Your task
Among the entries below, find the line with "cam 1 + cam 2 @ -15" and the line with "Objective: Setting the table". Return exactly those lines and every line between them, but no pictures.

'''

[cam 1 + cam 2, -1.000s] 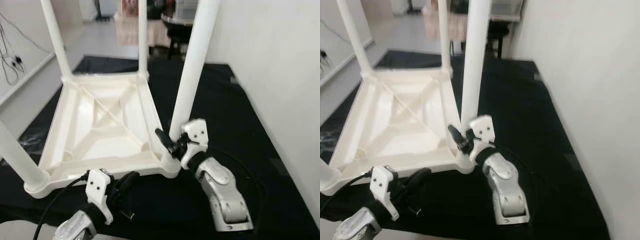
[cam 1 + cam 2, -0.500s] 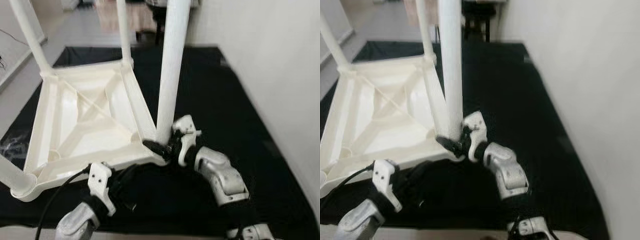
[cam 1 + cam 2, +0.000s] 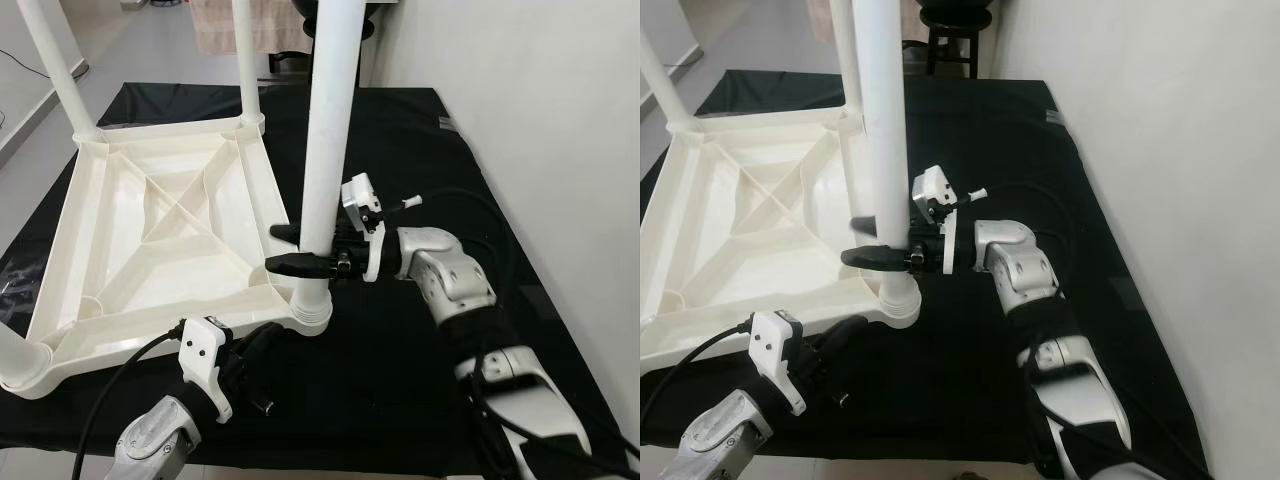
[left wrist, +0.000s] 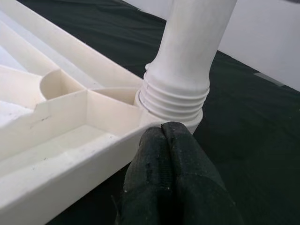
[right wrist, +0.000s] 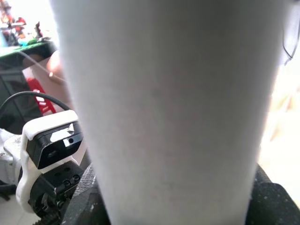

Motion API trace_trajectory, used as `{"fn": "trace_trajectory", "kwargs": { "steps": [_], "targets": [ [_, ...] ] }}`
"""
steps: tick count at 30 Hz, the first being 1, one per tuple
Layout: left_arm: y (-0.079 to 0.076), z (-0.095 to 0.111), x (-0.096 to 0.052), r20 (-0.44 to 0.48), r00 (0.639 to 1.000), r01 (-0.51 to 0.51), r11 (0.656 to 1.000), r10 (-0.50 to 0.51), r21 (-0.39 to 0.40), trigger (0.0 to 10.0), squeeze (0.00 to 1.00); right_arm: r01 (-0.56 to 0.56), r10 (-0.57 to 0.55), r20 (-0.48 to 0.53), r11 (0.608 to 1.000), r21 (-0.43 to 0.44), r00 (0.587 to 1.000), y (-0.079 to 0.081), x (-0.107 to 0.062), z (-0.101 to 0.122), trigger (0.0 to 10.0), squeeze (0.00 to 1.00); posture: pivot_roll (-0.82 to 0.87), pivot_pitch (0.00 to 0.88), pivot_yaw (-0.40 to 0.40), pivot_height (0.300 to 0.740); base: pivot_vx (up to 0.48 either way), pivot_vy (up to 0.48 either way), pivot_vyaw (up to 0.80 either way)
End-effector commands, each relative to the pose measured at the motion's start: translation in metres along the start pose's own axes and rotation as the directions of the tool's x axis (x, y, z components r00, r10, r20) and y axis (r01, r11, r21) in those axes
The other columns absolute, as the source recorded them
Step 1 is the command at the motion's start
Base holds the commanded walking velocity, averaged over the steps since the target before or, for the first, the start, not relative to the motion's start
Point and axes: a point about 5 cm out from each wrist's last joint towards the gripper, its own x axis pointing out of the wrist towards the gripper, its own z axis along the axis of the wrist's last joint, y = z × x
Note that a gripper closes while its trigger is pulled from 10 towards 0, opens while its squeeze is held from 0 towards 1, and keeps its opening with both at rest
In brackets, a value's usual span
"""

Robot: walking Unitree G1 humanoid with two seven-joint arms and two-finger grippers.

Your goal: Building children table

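A white plastic children's table (image 3: 150,230) lies upside down on a black mat, legs pointing up. My right gripper (image 3: 285,249) reaches in from the right and is shut on the near right leg (image 3: 325,130), one black finger on each side, a little above its threaded collar (image 3: 312,305). In the right wrist view the leg (image 5: 173,108) sits between the fingers. My left gripper (image 3: 262,340) lies low on the mat at the table's front rim, just left of that leg's base. Its fingertips (image 4: 164,136) are pressed together on nothing, close to the collar (image 4: 173,101).
Two more legs (image 3: 60,70) rise at the far corners and another at the near left corner (image 3: 20,360). A white wall (image 3: 540,120) runs along the right of the black mat (image 3: 420,140). A dark stool (image 3: 955,25) stands beyond it. The mat's front edge is near my left arm.
The camera has shifted. My right gripper has gone from the leg's base to a grip higher up the leg, arm stretched out. The left gripper stays by the front rim.
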Motion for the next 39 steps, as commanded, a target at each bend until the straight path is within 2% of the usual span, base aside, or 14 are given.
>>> {"fn": "trace_trajectory", "kwargs": {
  "steps": [1,11,13,14,15,16,19,28,29,30,31,32,33,39],
  "targets": [
    [-0.001,-0.004,-0.001,-0.008,1.0,-0.004,1.0,0.003,-0.008,10.0,0.0,-0.024,0.024,-0.001,0.999,0.035,1.0,-0.002,0.0,-0.001,0.0,0.0,0.05,0.066,-0.069,0.74,0.0,0.0,0.0],
    [-0.003,-0.005,-0.002,-0.009,1.0,0.005,1.0,-0.005,-0.02,10.0,0.0,0.315,-0.316,-0.051,0.949,-0.025,0.947,-0.009,-0.034,-0.023,0.0,0.0,0.04,0.072,-0.071,0.74,0.0,0.0,0.0],
    [-0.003,-0.005,-0.004,-0.009,1.0,0.007,1.0,-0.007,-0.024,10.0,0.0,0.659,-0.657,-0.086,0.752,-0.002,0.749,-0.011,-0.041,-0.043,0.0,0.0,0.04,0.076,-0.079,0.74,0.0,0.0,0.0],
    [-0.003,-0.005,-0.004,-0.009,1.0,0.007,1.0,-0.007,-0.024,10.0,0.0,0.659,-0.657,-0.086,0.752,-0.002,0.749,-0.011,-0.041,-0.043,0.0,0.0,0.04,0.076,-0.079,0.74,0.0,0.0,0.0],
    [-0.003,-0.005,-0.005,-0.008,1.0,0.008,1.0,-0.008,-0.025,10.0,0.0,0.846,-0.84,-0.121,0.533,-0.003,0.529,-0.004,-0.05,-0.059,0.0,0.0,0.03,0.085,-0.07,0.74,0.0,0.0,0.0],
    [-0.002,-0.004,-0.005,-0.008,1.0,0.008,1.0,-0.008,-0.025,10.0,0.0,0.892,-0.876,-0.177,0.452,0.028,0.449,0.016,-0.044,-0.078,0.0,0.0,0.03,0.091,-0.053,0.74,0.0,0.0,0.0],
    [0.0,-0.004,-0.006,-0.01,1.0,0.008,1.0,-0.008,-0.024,10.0,0.0,0.862,-0.836,-0.227,0.505,0.035,0.499,0.046,-0.027,-0.095,0.0,0.0,0.01,0.084,-0.042,0.74,0.0,0.0,0.0],
    [0.002,-0.003,-0.005,-0.009,1.0,0.013,0.999,-0.013,-0.029,10.0,0.0,0.833,-0.815,-0.198,0.554,0.007,0.544,0.037,-0.02,-0.086,0.0,0.0,0.02,0.083,-0.047,0.74,0.0,0.0,0.0],
    [0.002,-0.003,-0.006,-0.007,1.0,0.008,1.0,-0.008,-0.027,10.0,0.0,0.839,-0.824,-0.192,0.544,-0.006,0.533,0.035,-0.017,-0.083,4.4,0.0,0.02,0.086,-0.046,0.74,0.0,0.0,0.0],
    [0.002,-0.003,-0.006,-0.007,1.0,0.008,1.0,-0.008,-0.027,10.0,0.0,0.839,-0.824,-0.192,0.544,-0.006,0.533,0.035,-0.017,-0.083,4.4,0.0,0.02,0.086,-0.046,0.74,0.0,0.0,0.0],
    [0.003,-0.003,-0.006,-0.006,1.0,0.005,1.0,-0.005,-0.026,10.0,0.0,0.832,-0.819,-0.173,0.555,-0.001,0.547,0.032,-0.014,-0.078,10.0,0.0,0.02,0.086,-0.045,0.74,0.0,0.0,0.0],
    [0.003,-0.003,-0.006,-0.006,1.0,0.005,1.0,-0.005,-0.026,10.0,0.0,0.832,-0.819,-0.173,0.555,-0.001,0.547,0.032,-0.014,-0.078,10.0,0.0,0.02,0.086,-0.045,0.74,0.0,0.0,0.0],
    [0.003,-0.003,-0.005,-0.006,1.0,0.006,1.0,-0.007,-0.027,10.0,0.0,0.81,-0.8,-0.148,0.587,0.01,0.582,0.031,-0.009,-0.07,10.0,1.0,0.02,0.086,-0.046,0.74,0.0,0.0,0.0],
    [0.002,-0.003,-0.004,-0.005,1.0,0.013,0.999,-0.014,-0.034,10.0,0.0,0.594,-0.594,-0.007,0.805,0.01,0.805,0.026,0.001,-0.033,10.0,1.0,0.03,0.083,-0.048,0.74,0.0,0.0,0.0]
  ]
}}
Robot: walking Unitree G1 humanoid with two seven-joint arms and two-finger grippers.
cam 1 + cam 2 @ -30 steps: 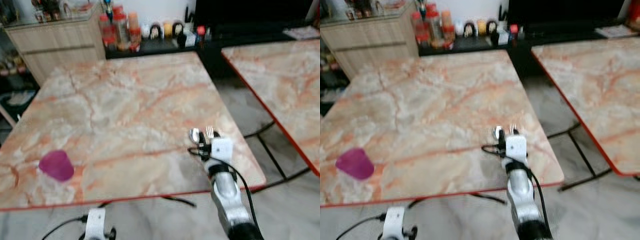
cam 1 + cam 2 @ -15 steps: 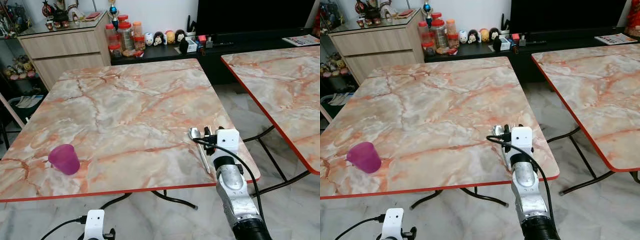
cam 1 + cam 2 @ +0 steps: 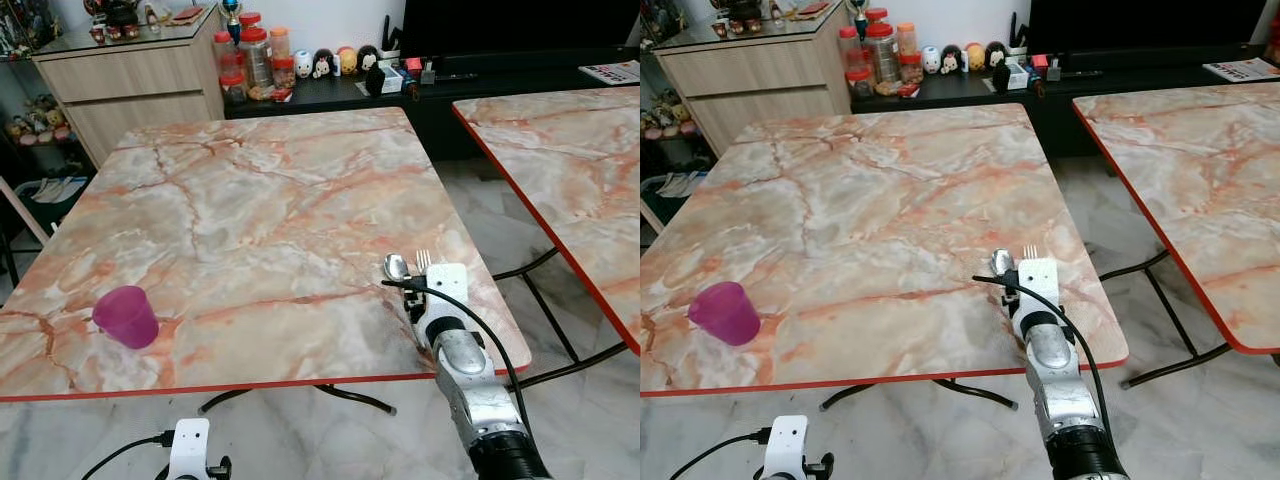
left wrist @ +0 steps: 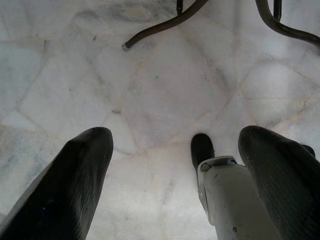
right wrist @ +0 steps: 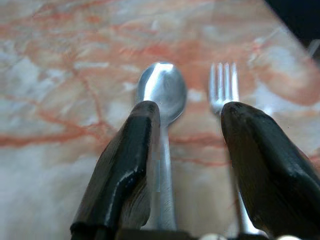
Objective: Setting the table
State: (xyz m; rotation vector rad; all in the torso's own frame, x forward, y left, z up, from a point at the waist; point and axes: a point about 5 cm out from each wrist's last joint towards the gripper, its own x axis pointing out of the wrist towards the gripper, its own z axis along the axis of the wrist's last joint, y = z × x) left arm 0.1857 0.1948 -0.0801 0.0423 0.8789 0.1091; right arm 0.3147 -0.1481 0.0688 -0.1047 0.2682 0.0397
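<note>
Marbled desk before a wooden cabinet; right gripper spread over spoon and fork; left gripper spread above floor.

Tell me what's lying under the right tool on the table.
A spoon and a fork lie side by side on the marble table beneath the open right tool; its fingers cover much of their handles.

No text, label, brand or number can be read on anything in view.
</note>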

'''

Solution to the exercise
cam 1 + cam 2 @ -15 steps: 
cam 1 + cam 2 @ +0 steps: 
left wrist @ +0 steps: 
right wrist @ +0 steps: 
Objective: Setting the table

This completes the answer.